Thursday, January 29, 2009

Money supply, and, money as paper

I'm not denying that money is a potent force. But even if money itself is so powerful (ha ha - little pieces of paper, or worse yet, nothing - are powerful? That sounds like some kind of joke) there are logically speaking, two things you can do with it: put more in or take more out. Money itself is a thing we should always question in a fundamental way.

In the largest sense, then, money has this twofold quality of being both very powerful and of being really very similar to a joke or to being just nothing at all. We should not forget this later aspect: the illusory, fictive side of its nature.

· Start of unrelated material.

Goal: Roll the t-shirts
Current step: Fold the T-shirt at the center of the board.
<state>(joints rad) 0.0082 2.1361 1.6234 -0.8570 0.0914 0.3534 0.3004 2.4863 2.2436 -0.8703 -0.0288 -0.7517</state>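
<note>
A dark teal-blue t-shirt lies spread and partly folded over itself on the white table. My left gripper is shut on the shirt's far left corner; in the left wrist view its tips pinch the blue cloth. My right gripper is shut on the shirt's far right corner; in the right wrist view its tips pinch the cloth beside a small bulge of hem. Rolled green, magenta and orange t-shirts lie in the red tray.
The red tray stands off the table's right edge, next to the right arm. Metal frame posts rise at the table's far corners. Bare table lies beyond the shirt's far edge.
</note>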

Once we attain this kind of balance in our understanding we can look -- in a reserved, conditional and suspicious way -- at money's apparent power. But if it has this power, the quandry is of what to do. Take it out? Put it in? Redistro? Move it around? That could make a good pop song.

one final comment: conservative will probably suggest that we neither put some in nor take some out but that the money supply should just be fixed and should remain stabilized more or less. This kind of fiscal conservatism was refuted of course by Keynes. But no one was doing that in any case, so it seems like an irrelevant thing to say. Capitalists are generally going to use all of the power they can get from money. Bankers make money from loaning out money, and, from what I understand, they just invent money sometimes in order to make these loans. If these reports are true it seems natural that eventually they could not be repaid, and, at the same time, for an incredibly long time they could be repaid just enough to keep the insane, greedy selfish system going.